Debt, Borrowing & Spending

The Lehmann Letter SM

We’re faced with this anomaly: Everyone hates debt, but it will take more debt to finance the spending required to boost the economy.

Q: How can you borrow more to finance increased spending while repaying your debts?

A: You can’t.

If households and businesses are to restore their balance sheets by rebuilding liquidity and retiring debt, they can’t at the same time borrow and spend the economy to prosperity.

Private Borrowing

(Click on chart to enlarge)

(Recessions shaded)

The chart illustrates the precipitous drop in borrowing that accompanied the recession. Borrowing turned negative when households and businesses began repaying their debts. Those repayments grew to over $500 billion and then shrank. Here are this year’s data:

Q1: -$76.3 billion
Q2: -$302.8 billion
Q3: -47.8 billion

Perhaps, as the New Year begins, repayments will cease and new borrowing will blossom, resuscitating spending. Let’s hope so.

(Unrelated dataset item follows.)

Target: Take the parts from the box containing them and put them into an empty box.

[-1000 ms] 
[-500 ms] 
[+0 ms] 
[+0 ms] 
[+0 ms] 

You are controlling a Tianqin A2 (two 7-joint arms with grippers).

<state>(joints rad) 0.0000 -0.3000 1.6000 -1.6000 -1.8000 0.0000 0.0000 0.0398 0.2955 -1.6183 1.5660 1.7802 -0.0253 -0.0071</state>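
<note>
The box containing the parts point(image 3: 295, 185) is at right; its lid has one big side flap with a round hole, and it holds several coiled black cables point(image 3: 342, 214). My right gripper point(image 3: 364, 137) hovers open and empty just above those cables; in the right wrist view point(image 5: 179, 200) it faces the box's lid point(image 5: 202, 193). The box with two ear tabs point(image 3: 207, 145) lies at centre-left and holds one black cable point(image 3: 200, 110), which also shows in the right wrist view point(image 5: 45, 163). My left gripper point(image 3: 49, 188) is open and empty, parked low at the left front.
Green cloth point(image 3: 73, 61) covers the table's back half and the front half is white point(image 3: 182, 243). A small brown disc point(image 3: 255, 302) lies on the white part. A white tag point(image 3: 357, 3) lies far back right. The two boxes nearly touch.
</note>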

The key question: Have the recent repayments been sufficient to reliquify private balance sheets and enable a new round of private borrowing and spending? Let’s hope so.

One possible problem: The repair was incomplete, enabling only limited borrowing and spending. We’ll see.

Meanwhile, keep the following in mind. Business has dealt with the problem more swiftly than households. Business balance sheets are in good condition, brimming with liquidity. That’s because revived earnings have restored cash flow. Not so for households: High unemployment and weak earnings have impeded recovery for their balance sheets. Consumers need more time.